-- Opening Marker --

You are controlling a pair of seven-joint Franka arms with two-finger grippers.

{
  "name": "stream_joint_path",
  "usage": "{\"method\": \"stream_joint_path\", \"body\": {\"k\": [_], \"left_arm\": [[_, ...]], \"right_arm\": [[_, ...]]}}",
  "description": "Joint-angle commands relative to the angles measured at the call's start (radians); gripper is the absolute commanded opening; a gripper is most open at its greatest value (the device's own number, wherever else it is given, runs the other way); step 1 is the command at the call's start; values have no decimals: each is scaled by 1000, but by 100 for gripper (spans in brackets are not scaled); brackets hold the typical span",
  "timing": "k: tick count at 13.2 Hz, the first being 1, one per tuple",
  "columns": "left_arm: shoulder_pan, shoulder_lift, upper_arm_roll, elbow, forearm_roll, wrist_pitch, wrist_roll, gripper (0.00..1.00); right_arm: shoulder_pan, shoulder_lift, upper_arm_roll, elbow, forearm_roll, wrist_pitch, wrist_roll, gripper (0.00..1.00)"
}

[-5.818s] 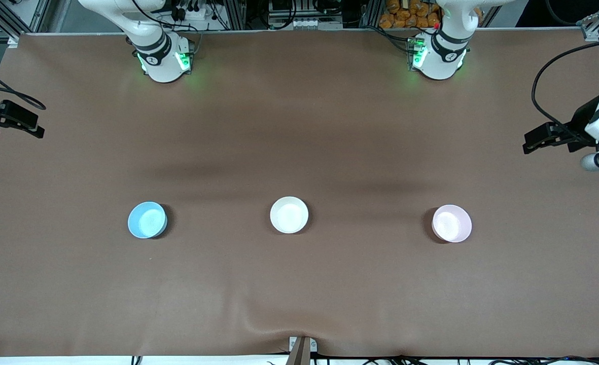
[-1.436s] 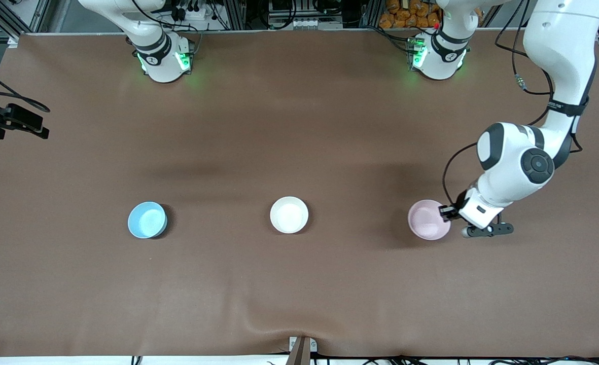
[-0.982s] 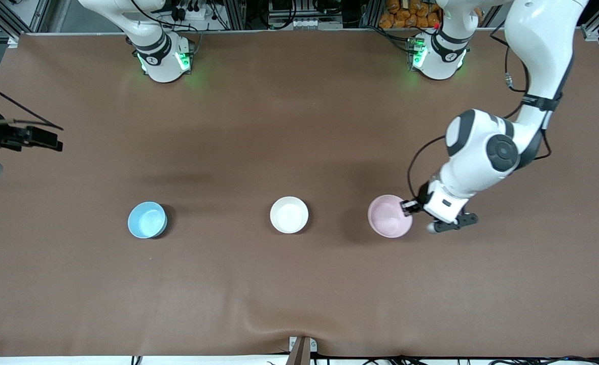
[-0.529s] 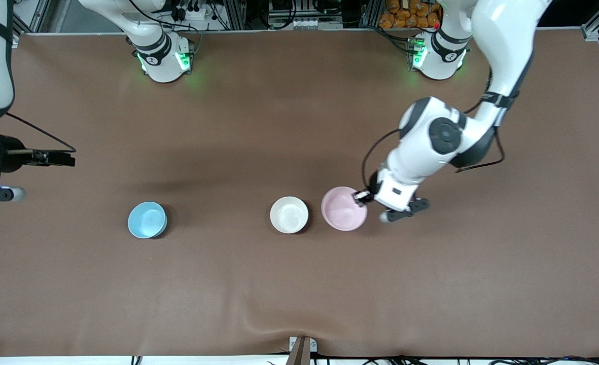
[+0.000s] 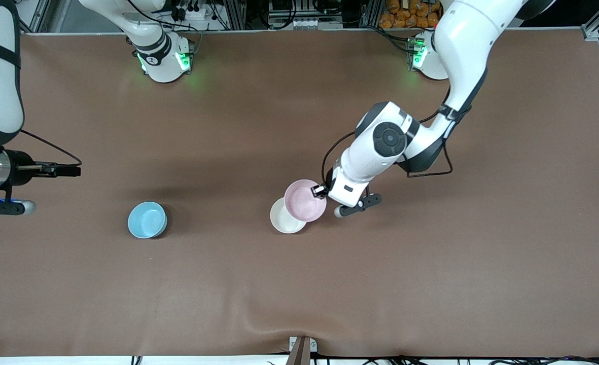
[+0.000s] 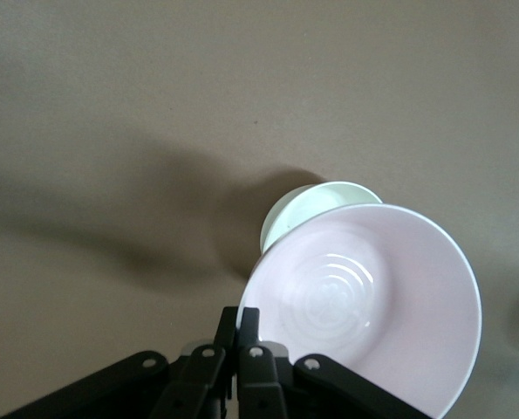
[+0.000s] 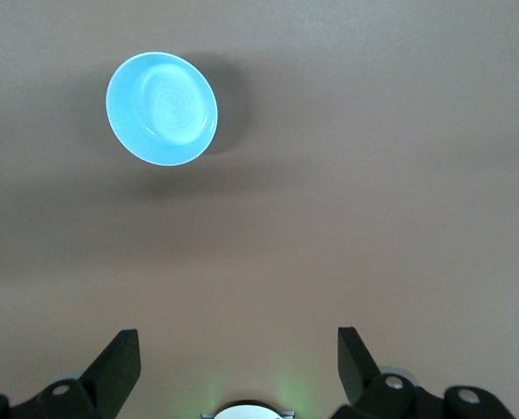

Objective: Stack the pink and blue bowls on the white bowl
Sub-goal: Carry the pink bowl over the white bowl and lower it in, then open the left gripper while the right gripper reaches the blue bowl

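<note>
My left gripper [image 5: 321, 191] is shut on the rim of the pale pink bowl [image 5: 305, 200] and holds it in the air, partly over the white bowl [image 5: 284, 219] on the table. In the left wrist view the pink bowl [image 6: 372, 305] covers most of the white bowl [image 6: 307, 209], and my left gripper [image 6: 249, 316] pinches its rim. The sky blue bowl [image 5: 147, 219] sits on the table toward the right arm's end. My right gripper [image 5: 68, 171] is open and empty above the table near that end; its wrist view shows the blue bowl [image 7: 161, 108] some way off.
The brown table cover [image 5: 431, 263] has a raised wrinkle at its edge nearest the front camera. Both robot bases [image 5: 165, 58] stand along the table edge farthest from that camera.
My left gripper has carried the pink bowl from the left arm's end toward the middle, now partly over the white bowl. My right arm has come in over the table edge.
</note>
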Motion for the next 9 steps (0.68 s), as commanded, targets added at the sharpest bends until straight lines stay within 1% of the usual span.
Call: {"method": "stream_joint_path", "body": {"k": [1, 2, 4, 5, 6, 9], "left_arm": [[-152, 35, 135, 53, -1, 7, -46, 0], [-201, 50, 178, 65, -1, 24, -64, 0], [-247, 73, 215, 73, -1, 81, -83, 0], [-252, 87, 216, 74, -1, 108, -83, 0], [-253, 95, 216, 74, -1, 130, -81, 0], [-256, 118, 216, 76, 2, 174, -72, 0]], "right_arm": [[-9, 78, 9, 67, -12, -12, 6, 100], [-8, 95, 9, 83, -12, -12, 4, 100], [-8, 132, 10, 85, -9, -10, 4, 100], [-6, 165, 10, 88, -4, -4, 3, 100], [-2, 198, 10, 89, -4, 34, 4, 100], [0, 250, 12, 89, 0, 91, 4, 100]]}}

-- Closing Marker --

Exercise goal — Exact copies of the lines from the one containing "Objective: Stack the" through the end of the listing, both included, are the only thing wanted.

Completed exercise —
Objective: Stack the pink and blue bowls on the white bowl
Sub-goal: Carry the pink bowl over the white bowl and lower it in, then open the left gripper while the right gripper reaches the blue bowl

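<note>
My left gripper [image 5: 321, 191] is shut on the rim of the pale pink bowl [image 5: 305, 200] and holds it in the air, partly over the white bowl [image 5: 284, 219] on the table. In the left wrist view the pink bowl [image 6: 372, 305] covers most of the white bowl [image 6: 307, 209], and my left gripper [image 6: 249, 316] pinches its rim. The sky blue bowl [image 5: 147, 219] sits on the table toward the right arm's end. My right gripper [image 5: 68, 171] is open and empty above the table near that end; its wrist view shows the blue bowl [image 7: 161, 108] some way off.
The brown table cover [image 5: 431, 263] has a raised wrinkle at its edge nearest the front camera. Both robot bases [image 5: 165, 58] stand along the table edge farthest from that camera.
My left gripper has carried the pink bowl from the left arm's end toward the middle, now partly over the white bowl. My right arm has come in over the table edge.
</note>
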Motion for the next 9 steps (0.68 s), as commanded, targets added at the sharpest bends until straight lines stay within 1% of the usual span.
Call: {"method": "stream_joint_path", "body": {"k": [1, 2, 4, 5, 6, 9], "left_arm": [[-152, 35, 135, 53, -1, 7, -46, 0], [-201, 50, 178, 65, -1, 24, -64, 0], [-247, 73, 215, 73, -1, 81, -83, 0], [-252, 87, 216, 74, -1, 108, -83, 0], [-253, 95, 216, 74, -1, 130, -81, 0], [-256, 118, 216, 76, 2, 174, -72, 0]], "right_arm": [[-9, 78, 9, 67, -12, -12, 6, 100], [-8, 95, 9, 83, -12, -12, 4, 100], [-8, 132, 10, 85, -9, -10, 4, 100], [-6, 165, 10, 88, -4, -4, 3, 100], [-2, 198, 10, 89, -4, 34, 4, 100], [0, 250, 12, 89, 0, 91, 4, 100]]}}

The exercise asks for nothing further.